You had also done, and I suspect still do, some script doctoring for feature films.
Well, I do it just for friends now, but I used to do it a lot as a career.

How did that experience affect, improve, or detract from your ability to work in television?
I’d done so much television until then. I would just say that experience was really positive for me. It was always really, really fun. First of all, it’s always great. It’s the easiest thing in the world to be able to go in and just say, “Oh, I think this is wrong with it. Let me do something better.” Like, the writer of the script has already done the hard work, and I just come in and I’m like, “Here’s a joke!” and everyone’s like, “Hallelujah! You’re great!” And so that is kind of a lovely position to be placed in, but also, I got to work with people I just never probably would have ever worked with. I worked with Michael Bay on Transformers, and I got to work with the writer of Transformers, who’s this really great guy whom I loved.

You worked on the robots fighting? Is that what you did?
Yeah, exactly.

The fight choreography.
Yeah, they brought me in for that, definitely.

Or the nude scenes?
Well, sort of. I got to do a little bit of that, and I got to work with this writer who had written all the Transformers who was a completely different — you don’t meet guys like that in comedy rooms. And so, that was really interesting. And Michael Bay. It was like being on another planet, but it was so interesting. And he was so lovely to me.

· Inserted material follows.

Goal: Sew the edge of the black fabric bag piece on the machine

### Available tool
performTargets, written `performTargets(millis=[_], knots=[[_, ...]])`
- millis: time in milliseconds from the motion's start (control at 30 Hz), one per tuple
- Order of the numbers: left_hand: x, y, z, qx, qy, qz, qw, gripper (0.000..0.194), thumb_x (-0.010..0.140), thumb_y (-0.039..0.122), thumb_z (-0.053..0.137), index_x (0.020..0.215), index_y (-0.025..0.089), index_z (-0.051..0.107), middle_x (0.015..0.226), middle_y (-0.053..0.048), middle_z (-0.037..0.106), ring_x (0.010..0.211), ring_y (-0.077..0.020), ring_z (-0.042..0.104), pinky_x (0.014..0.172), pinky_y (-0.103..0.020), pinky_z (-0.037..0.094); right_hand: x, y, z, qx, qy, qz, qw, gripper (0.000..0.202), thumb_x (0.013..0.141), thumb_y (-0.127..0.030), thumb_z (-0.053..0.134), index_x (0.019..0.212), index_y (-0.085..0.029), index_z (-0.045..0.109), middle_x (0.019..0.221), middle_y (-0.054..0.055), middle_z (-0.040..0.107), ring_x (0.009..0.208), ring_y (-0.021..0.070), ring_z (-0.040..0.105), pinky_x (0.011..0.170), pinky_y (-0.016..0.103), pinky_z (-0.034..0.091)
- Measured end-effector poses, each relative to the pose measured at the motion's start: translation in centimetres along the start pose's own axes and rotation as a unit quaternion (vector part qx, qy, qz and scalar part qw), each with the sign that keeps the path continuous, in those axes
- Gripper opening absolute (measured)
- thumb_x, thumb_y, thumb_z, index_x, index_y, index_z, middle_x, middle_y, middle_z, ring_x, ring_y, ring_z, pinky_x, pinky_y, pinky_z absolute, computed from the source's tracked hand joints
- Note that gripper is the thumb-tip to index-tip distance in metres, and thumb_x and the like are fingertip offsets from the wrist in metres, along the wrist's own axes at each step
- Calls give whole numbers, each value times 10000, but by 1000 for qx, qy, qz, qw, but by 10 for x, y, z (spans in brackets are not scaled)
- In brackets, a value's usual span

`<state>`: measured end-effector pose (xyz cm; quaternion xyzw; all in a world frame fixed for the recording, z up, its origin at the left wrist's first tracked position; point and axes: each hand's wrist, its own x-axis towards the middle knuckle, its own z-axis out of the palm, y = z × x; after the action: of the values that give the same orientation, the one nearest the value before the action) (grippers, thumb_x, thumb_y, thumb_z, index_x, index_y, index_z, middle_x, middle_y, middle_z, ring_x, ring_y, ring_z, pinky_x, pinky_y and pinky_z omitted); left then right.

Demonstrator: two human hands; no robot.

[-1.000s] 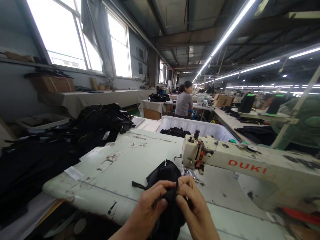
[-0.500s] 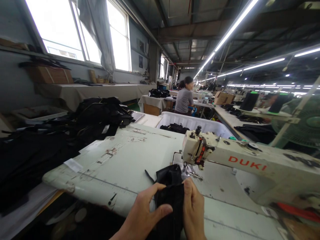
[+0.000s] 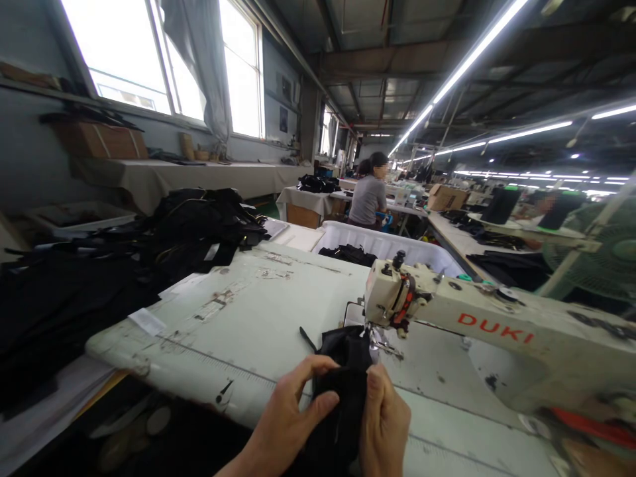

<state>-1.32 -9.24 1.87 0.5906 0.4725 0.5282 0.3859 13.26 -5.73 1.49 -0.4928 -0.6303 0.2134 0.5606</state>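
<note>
Two bare hands grip one piece of black fabric point(image 3: 342, 371) at the near edge of the pale green sewing table point(image 3: 258, 318). Left hand point(image 3: 291, 417) pinches the cloth from the left, thumb over the front fold, fingers curled on top. Right hand point(image 3: 385, 421) clamps the right edge, fingers wrapped round it. Fabric bunches upward between both hands, its far end lying just beside the needle area of the cream DUKI sewing machine point(image 3: 467, 324), touching or nearly touching the presser foot; cannot tell which. A thin black strap end sticks out from the fabric's left side.

Left of the table, a big heap of black garments point(image 3: 193, 232) spills over the edge. Behind the machine head sits a white plastic bin point(image 3: 392, 245) with dark cloth inside. Farther back a person in a grey shirt point(image 3: 368, 199) sits facing away at another table. Green fan point(image 3: 596, 258) stands at the right, near two black thread cones point(image 3: 501, 205). Bright windows point(image 3: 149, 59) run along the left wall with a grey curtain hanging.
</note>
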Motion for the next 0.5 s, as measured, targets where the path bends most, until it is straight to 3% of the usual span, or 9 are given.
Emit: performTargets(millis=[67,200,300,367,500], knots=[[-2,-1,4,26,12,10,1000,284,952,459,540,961,191,632,888,-30,619,858,-188,596,775,-257,459,-2,0,1,-4,-1,-6,1000,462,1007,-503,327,653,-226,433,572,-49,405,509,131,419,520,246,315],[1,1,4,121,53,111,985,475,1003,480,396,723,176,630,697,-16,518,715,-174,533,695,-267,438,-5,1,3,10,-10,16,1000,461,1010,-498,325,656,-227,440,572,-41,439,516,136,442,520,243,329],[2,1,1,139,68,120,981,364,941,511,533,1075,201,670,892,-43,576,821,-190,576,773,-285,481,-5,2,2,3,0,31,1000,457,1000,-520,344,683,-222,483,587,-29,476,534,145,464,530,246,342],[0,-1,0,135,79,135,978,446,883,451,657,1277,255,584,1113,-69,570,985,-207,595,884,-298,491,-4,3,0,-3,6,26,1000,459,999,-525,342,696,-219,500,591,-26,480,536,147,467,534,247,344],[-5,-4,5,139,136,179,964,214,921,266,638,1124,301,694,1114,-41,599,1037,-173,614,904,-237,498,-4,0,-2,-3,-3,2,1000,459,1011,-499,319,674,-224,467,580,-33,450,523,140,459,540,245,345]])
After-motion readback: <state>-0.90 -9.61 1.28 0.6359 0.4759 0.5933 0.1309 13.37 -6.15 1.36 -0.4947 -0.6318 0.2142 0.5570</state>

You’re apparently the first person.
I don’t know.

I didn’t say that.
But it was really interesting to watch, and also I had never been on anything that had a budget of more than $40 million, maybe? And so, the first day, I literally got there and we were in what I thought was an office building. And then they were like, “Okay, be careful. Hold on,” and the office building tipped. Tipped 15 percent or something, and just slanted, because it had been hit by a bomb where we were shooting, which is new to me.

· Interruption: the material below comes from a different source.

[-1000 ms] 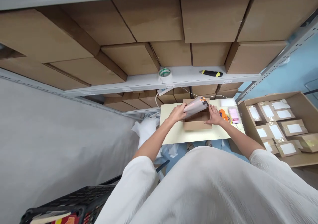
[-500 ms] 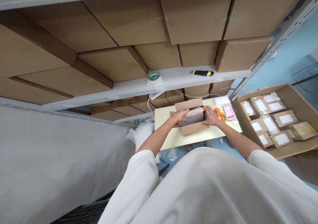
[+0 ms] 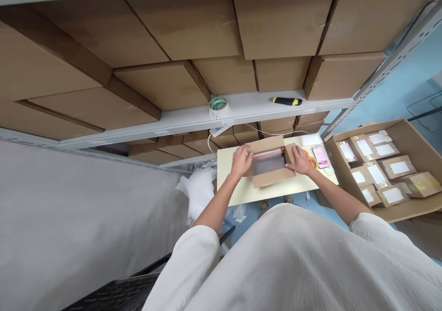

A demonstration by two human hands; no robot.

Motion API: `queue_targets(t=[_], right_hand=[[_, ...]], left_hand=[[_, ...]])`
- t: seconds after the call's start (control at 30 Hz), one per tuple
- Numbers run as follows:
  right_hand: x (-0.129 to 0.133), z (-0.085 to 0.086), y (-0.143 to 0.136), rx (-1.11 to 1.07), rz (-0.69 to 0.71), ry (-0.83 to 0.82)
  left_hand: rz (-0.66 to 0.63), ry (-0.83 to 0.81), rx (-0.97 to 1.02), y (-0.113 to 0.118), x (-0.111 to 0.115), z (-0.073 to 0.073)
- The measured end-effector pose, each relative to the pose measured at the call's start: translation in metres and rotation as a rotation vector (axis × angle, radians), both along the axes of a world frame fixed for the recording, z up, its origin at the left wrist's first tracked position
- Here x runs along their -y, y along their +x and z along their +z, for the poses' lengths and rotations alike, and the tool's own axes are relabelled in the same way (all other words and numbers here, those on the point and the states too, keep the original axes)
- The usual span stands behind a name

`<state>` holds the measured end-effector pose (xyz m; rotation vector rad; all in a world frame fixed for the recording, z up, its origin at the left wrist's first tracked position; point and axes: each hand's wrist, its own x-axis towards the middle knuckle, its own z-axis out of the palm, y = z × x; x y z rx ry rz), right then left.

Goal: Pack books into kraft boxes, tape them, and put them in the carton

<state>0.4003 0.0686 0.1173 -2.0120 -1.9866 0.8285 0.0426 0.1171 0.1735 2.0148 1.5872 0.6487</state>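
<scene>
An open cardboard box (image 3: 274, 178) stands on the pale yellow table (image 3: 238, 191), its long flaps spread to front and back. Inside it lies a wrapped greyish package (image 3: 268, 163). My left hand (image 3: 241, 160) is at the box's left end, its fingers bent over the edge and closed on the cardboard. At the right end, my right hand (image 3: 299, 160) rests with fingers spread against the end flap. Just beyond that hand lies an orange tape dispenser (image 3: 311, 161), partly hidden by it.
A tape roll (image 3: 218, 105) and a yellow-black knife (image 3: 286, 101) lie on the shelf (image 3: 248, 111) above the table. A large carton (image 3: 414, 207) with several labelled boxes stands at right. White wrapping (image 3: 198, 191) hangs at the table's left.
The package now sits lower inside the box. Both hands have let go of it and moved outward to the box's ends. The view has shifted slightly.
</scene>
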Motion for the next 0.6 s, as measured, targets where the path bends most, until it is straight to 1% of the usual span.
queue_targets(t=[0.07, 0.13, 0.17, 0.2, 0.27, 0.33, 0.4, 0.5, 0.53, 0.6], right_hand=[[-0.002, 0.001, 0.008, -0.091, -0.132, 0.046], [-0.005, 0.001, 0.016, -0.243, -0.293, 0.057], [-0.008, 0.001, 0.02, -0.33, -0.373, 0.045], [-0.01, 0.002, 0.023, -0.42, -0.443, 0.024], [-0.015, 0.003, 0.025, -0.595, -0.535, -0.023], [-0.02, 0.006, 0.022, -0.752, -0.548, -0.066], [-0.024, 0.009, 0.013, -0.854, -0.519, -0.111], [-0.029, 0.014, -0.002, -0.895, -0.48, -0.194], [-0.031, 0.015, -0.006, -0.884, -0.474, -0.219], [-0.034, 0.016, -0.012, -0.836, -0.461, -0.246]], left_hand=[[0.292, -0.023, 0.126, -0.017, 0.015, -0.008], [0.53, -0.159, 0.261, -0.029, 0.033, -0.022], [0.598, -0.242, 0.321, -0.032, 0.042, -0.029], [0.627, -0.313, 0.377, -0.034, 0.051, -0.037], [0.576, -0.39, 0.46, -0.034, 0.068, -0.05], [0.433, -0.373, 0.468, -0.031, 0.081, -0.059], [0.252, -0.341, 0.418, -0.03, 0.088, -0.065], [-0.006, -0.303, 0.264, -0.031, 0.09, -0.07], [-0.07, -0.293, 0.205, -0.032, 0.089, -0.071], [-0.15, -0.284, 0.107, -0.033, 0.088, -0.074]])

So, what did you actually do on that movie? What did you write?
Well, what happened was it was when Megan Fox left and they brought in Rosie.

Rosie Huntington-Whiteley?
Yes, and then the writer was on the set doing other writerly things, doing the rest of the movie, sort of, and they just wanted extra help with the female part. Often when I was brought in for things, it was extra help with the female part.

So, you could write for a lingerie model and for Lena Dunham.
Exactly. That’s right, that’s right.

You said earlier that you try to insulate, consciously or subconsciously, yourself, and I suspect the writing staff on the show from the criticisms about the show.
Well, not completely.

What does that mean?
I don’t like to listen to the unthoughtful criticism. When we have thoughtful criticism, I love it. It’s when people come at you on Twitter and say really crazy things. That’s the kind of stuff that I insulate myself from. All of that is not very interesting or helpful, but we have critics who sometimes really love us or sometimes don’t, and it’s really interesting for me to see what they don’t like about it. Just thoughtful. Alan Sepinwall or Willa Paskin, people who are really, really smart, thoughtful critics who just say, “Oh, I didn’t like it when they did this.”

But do you pay attention to that? Do you think thoughtful criticism can affect the way you go forward?
Probably not, probably not. But it must get in there, and I like to read it.

Why do you think the show or Lena elicits such a strong, almost personal, reaction? Do you have any theories?
I mean, I don’t really know. All I know is that it’s better that then someone yawing. I’d rather have people loving it or hating it or feeling passionate about it than ignoring it. It’s a better place to be.